### Task directions
Here is a listing. Write it out again without a single difference.

### Data extract
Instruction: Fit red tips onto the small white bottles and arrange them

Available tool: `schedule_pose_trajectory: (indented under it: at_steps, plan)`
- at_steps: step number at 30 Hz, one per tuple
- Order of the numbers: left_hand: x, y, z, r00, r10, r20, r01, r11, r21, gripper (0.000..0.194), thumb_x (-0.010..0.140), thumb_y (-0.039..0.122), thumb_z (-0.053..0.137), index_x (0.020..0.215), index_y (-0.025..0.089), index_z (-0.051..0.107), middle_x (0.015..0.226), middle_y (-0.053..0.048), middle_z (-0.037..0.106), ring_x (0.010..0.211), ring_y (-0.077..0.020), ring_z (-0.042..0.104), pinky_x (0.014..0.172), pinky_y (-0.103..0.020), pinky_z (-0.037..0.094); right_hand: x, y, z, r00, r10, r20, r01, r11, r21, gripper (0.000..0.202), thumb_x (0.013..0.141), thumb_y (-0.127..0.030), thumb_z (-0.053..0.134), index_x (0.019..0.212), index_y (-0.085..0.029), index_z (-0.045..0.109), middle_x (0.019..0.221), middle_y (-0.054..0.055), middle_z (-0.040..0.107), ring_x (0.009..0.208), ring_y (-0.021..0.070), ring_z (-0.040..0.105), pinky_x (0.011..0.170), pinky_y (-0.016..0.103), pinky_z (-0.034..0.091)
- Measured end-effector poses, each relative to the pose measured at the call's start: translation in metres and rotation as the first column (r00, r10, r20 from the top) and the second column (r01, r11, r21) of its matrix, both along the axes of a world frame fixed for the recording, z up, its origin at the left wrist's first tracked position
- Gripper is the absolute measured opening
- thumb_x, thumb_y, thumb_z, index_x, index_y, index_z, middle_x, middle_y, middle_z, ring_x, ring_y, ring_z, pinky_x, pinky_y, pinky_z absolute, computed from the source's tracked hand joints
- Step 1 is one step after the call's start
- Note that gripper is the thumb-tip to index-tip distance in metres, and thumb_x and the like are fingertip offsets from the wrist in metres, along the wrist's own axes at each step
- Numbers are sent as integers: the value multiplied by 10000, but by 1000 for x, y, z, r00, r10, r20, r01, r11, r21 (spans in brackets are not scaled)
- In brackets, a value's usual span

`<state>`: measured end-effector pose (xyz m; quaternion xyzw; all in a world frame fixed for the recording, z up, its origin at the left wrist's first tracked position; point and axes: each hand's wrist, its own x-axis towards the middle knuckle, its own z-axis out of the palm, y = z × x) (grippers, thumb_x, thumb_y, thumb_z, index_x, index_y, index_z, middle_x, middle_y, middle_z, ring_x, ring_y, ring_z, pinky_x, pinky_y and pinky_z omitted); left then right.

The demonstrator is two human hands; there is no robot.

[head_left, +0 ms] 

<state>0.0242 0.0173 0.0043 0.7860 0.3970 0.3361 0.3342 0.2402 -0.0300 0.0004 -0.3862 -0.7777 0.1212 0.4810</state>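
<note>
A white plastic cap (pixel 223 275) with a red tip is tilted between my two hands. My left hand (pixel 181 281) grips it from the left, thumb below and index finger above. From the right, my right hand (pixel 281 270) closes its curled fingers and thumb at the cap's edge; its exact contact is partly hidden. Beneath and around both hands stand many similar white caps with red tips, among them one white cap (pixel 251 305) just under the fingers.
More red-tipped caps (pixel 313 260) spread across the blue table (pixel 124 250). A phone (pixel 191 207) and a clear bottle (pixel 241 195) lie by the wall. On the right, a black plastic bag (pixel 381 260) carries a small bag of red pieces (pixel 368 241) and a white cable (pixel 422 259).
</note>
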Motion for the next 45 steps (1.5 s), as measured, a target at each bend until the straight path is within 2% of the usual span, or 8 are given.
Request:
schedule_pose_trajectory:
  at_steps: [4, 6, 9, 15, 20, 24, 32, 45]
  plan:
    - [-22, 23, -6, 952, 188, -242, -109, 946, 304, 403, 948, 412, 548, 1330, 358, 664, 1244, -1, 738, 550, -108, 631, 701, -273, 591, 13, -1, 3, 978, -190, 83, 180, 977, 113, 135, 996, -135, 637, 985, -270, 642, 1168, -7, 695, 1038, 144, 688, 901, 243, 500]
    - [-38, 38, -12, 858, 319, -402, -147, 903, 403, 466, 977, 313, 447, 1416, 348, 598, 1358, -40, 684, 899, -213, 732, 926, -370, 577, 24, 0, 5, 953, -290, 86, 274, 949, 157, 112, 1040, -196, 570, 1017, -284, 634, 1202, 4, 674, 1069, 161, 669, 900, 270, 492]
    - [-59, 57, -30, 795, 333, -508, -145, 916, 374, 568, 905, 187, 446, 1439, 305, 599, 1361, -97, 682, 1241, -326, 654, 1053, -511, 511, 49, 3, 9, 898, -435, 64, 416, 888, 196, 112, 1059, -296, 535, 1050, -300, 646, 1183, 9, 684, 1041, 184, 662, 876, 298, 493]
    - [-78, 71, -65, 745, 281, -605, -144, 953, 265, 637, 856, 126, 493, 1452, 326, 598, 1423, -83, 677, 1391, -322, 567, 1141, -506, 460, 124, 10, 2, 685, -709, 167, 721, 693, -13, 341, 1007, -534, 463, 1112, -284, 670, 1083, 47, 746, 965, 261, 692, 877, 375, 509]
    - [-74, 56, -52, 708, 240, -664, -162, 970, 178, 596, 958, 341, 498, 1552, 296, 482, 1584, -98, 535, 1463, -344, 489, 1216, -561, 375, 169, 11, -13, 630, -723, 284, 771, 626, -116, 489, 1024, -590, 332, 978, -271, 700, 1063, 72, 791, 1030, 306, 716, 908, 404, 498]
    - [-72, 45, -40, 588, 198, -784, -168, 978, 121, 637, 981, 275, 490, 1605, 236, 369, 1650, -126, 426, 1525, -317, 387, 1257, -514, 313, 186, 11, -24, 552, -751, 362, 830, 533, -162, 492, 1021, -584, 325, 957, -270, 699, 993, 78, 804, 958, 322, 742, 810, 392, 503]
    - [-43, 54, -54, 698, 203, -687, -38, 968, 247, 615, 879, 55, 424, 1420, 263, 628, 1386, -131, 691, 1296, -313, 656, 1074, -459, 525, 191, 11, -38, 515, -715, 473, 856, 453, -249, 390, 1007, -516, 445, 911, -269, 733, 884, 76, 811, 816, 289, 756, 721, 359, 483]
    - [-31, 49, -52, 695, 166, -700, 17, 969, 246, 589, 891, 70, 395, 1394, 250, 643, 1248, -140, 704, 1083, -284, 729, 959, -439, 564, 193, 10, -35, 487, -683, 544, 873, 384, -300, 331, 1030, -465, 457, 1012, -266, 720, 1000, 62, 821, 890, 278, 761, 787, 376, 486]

### Problem solution
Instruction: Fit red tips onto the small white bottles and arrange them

Available tool: `schedule_pose_trajectory: (indented under it: at_steps, plan)`
- at_steps: step number at 30 Hz, one per tuple
- Order of the numbers: left_hand: x, y, z, r00, r10, r20, r01, r11, r21, gripper (0.000..0.194), thumb_x (-0.010..0.140), thumb_y (-0.039..0.122), thumb_z (-0.053..0.137), index_x (0.020..0.215), index_y (-0.025..0.089), index_z (-0.051..0.107), middle_x (0.015..0.226), middle_y (-0.053..0.048), middle_z (-0.037..0.106), ring_x (0.010..0.211), ring_y (-0.077..0.020), ring_z (-0.042..0.104), pinky_x (0.014..0.172), pinky_y (-0.103..0.020), pinky_z (-0.037..0.094); right_hand: x, y, z, r00, r10, r20, r01, r11, r21, gripper (0.000..0.202), thumb_x (0.013..0.141), thumb_y (-0.127..0.030), thumb_z (-0.053..0.134), index_x (0.019..0.212), index_y (-0.085..0.029), index_z (-0.045..0.109), middle_x (0.019..0.221), middle_y (-0.054..0.055), middle_z (-0.040..0.107), ring_x (0.009..0.208), ring_y (-0.021..0.070), ring_z (-0.040..0.105), pinky_x (0.011..0.170), pinky_y (-0.016..0.103), pinky_z (-0.034..0.091)
- Measured end-effector poses, each relative to the pose measured at the call's start: translation in metres and rotation as the first column (r00, r10, r20 from the top) and the second column (r01, r11, r21) of its matrix, both along the axes of a world frame fixed for the recording, z up, its origin at the left wrist's first tracked position
- Gripper is the absolute measured opening
- thumb_x, thumb_y, thumb_z, index_x, index_y, index_z, middle_x, middle_y, middle_z, ring_x, ring_y, ring_z, pinky_x, pinky_y, pinky_z absolute, computed from the source's tracked hand joints
- Step 1 is one step after the call's start
- Note that gripper is the thumb-tip to index-tip distance in metres, and thumb_x and the like are fingertip offsets from the wrist in metres, along the wrist's own axes at each step
- Numbers are sent as integers: the value multiplied by 10000, but by 1000 for x, y, z, r00, r10, r20, r01, r11, r21 (spans in brackets are not scaled)
- In brackets, a value's usual span

`<state>`: measured end-effector pose (xyz m; quaternion xyzw; all in a world frame fixed for the recording, z up, its origin at the left wrist's first tracked position; point and axes: each hand's wrist, its own x-axis towards the middle knuckle, its own z-axis out of the palm, y = z × x) (grippers, thumb_x, thumb_y, thumb_z, index_x, index_y, index_z, middle_x, middle_y, middle_z, ring_x, ring_y, ring_z, pinky_x, pinky_y and pinky_z omitted); left then right.

The demonstrator is two human hands; there is no robot.

[head_left, +0 ms] 

<state>0.0242 0.0173 0.0043 0.7860 0.3970 0.3361 0.3342 0.2402 -0.0300 0.0004 -0.3862 -0.7777 0.1212 0.4810</state>
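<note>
A white plastic cap (pixel 223 275) with a red tip is tilted between my two hands. My left hand (pixel 181 281) grips it from the left, thumb below and index finger above. From the right, my right hand (pixel 281 270) closes its curled fingers and thumb at the cap's edge; its exact contact is partly hidden. Beneath and around both hands stand many similar white caps with red tips, among them one white cap (pixel 251 305) just under the fingers.
More red-tipped caps (pixel 313 260) spread across the blue table (pixel 124 250). A phone (pixel 191 207) and a clear bottle (pixel 241 195) lie by the wall. On the right, a black plastic bag (pixel 381 260) carries a small bag of red pieces (pixel 368 241) and a white cable (pixel 422 259).
</note>
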Motion for the next 45 steps (1.5 s), as measured, a target at each bend until the straight path is within 2% of the usual span, or 8 are given.
Request:
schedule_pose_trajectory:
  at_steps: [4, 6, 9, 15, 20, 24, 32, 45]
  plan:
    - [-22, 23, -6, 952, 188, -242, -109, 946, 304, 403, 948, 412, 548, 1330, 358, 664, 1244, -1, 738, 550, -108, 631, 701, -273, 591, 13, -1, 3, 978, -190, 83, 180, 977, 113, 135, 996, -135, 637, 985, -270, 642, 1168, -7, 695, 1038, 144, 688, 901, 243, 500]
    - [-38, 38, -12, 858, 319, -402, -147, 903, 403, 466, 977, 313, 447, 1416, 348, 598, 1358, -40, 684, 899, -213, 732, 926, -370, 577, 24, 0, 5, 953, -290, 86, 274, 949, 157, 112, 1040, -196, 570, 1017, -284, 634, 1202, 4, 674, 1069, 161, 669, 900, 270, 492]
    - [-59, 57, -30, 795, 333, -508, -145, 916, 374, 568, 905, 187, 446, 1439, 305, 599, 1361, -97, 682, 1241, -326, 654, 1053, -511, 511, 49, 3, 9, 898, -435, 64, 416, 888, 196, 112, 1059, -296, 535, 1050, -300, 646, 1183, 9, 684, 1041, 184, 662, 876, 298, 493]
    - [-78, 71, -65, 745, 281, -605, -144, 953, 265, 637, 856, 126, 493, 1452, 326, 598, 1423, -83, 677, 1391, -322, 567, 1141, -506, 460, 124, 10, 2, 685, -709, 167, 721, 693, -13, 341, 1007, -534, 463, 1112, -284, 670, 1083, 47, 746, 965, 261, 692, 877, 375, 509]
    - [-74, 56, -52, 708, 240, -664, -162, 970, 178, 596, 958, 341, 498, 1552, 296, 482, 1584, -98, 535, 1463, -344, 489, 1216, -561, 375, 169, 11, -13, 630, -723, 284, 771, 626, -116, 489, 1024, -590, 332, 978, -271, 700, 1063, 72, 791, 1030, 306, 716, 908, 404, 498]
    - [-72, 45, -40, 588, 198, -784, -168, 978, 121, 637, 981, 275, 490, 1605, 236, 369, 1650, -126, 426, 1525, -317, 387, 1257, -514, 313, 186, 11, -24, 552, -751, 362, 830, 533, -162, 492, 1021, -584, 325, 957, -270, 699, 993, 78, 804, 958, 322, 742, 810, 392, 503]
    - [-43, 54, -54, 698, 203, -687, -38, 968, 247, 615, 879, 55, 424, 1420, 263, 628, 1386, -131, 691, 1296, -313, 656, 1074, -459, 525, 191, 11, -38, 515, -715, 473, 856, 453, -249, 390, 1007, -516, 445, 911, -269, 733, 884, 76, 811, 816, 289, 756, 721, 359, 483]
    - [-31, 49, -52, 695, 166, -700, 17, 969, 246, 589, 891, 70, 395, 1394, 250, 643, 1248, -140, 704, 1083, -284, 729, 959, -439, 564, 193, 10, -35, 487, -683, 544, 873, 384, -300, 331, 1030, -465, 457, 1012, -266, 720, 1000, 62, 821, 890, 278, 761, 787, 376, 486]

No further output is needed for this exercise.